Even if the Court is inclined to find an award of attorney's fees appropriate, I cannot recommend the amount sought. Counsel's affidavit states that he has spent a total 3.9 hours to date, and anticipates an additional 2.0 hours for post-judgment collection activities. (Doc. 9 at 8-9). Judgment has not been entered so counsel is seeking to be compensated for work not yet performed. Although the case is in a state of default, it is not appropriate to award unearned fees. At most, Plaintiff is entitled to 3.9 hours. United States v. Hunter, 2014 WL 1047407 at *1. Counsel seeks reimbursement at the rate of $200 per hour. No support is provided for this hourly rate. Still, if the Court decides to award fees, then based upon my knowledge of the rates charged in this district, I would find $200 per hour reasonable for the work performed. Norman v. Hous. Auth. of City of Montgomery, 836 F.2d 1292, 1299 (11th Cir. 1988) ("the Court may use its own expertise and judgment to make an appropriate independent assessment of the value of the attorney's services.").

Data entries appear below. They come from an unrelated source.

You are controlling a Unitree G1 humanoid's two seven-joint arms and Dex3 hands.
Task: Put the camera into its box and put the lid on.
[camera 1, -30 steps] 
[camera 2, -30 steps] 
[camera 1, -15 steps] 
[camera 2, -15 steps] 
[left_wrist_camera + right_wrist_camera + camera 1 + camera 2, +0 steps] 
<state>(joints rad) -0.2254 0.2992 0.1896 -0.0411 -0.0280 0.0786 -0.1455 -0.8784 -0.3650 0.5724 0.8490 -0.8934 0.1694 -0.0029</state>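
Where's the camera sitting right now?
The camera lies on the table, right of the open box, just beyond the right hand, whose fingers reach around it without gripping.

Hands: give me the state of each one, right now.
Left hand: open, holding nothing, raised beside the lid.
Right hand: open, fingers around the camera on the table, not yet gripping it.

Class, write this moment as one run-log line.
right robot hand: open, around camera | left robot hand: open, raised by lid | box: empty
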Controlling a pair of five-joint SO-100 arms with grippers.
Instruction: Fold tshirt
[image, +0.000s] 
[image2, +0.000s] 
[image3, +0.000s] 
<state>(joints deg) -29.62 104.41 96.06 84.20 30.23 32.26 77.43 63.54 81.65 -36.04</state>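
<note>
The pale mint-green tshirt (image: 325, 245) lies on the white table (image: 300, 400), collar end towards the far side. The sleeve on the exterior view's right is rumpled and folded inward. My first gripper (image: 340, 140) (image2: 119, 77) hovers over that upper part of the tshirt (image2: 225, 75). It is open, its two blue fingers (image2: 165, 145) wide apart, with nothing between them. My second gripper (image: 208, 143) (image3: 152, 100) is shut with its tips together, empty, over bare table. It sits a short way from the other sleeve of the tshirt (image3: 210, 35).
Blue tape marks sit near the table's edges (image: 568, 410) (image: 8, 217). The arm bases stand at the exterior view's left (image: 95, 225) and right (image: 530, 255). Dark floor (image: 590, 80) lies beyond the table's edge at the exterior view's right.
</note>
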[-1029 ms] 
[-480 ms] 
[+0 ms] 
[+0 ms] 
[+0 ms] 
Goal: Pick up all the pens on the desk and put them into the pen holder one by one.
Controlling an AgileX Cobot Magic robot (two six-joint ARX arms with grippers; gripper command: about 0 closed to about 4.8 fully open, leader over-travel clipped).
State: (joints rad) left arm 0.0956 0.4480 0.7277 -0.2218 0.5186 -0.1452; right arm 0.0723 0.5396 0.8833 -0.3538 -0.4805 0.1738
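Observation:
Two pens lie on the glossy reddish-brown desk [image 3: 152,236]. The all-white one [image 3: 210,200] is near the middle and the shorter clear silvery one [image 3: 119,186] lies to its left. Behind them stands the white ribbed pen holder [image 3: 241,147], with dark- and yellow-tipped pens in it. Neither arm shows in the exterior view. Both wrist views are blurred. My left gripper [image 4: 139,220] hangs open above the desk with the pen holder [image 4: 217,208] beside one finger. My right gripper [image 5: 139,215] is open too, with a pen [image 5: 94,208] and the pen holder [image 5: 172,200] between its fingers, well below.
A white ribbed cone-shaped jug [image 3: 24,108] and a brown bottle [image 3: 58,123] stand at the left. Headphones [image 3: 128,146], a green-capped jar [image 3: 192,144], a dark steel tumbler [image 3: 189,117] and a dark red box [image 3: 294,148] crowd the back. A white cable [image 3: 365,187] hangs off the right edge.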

In view of the foregoing, it is respectfully RECOMMENDED that final judgment be entered in Plaintiff's favor, against Defendant, in the amount of $1,577.82 in unpaid principal, plus $3,366.71 in interest through June 10, 2014, plus interest at the rate of $0.35 through the date of the judgment, together with $35 in taxed costs.

Specific written objections may be filed in accordance with 28 U.S.C. § 636, and Rule 6.02, Local Rules, M.D. Fla., within fourteen (14) days after service of this report and recommendation. Failure to file timely objections shall bar the party from a de novo determination by a district judge and from attacking factual findings on appeal.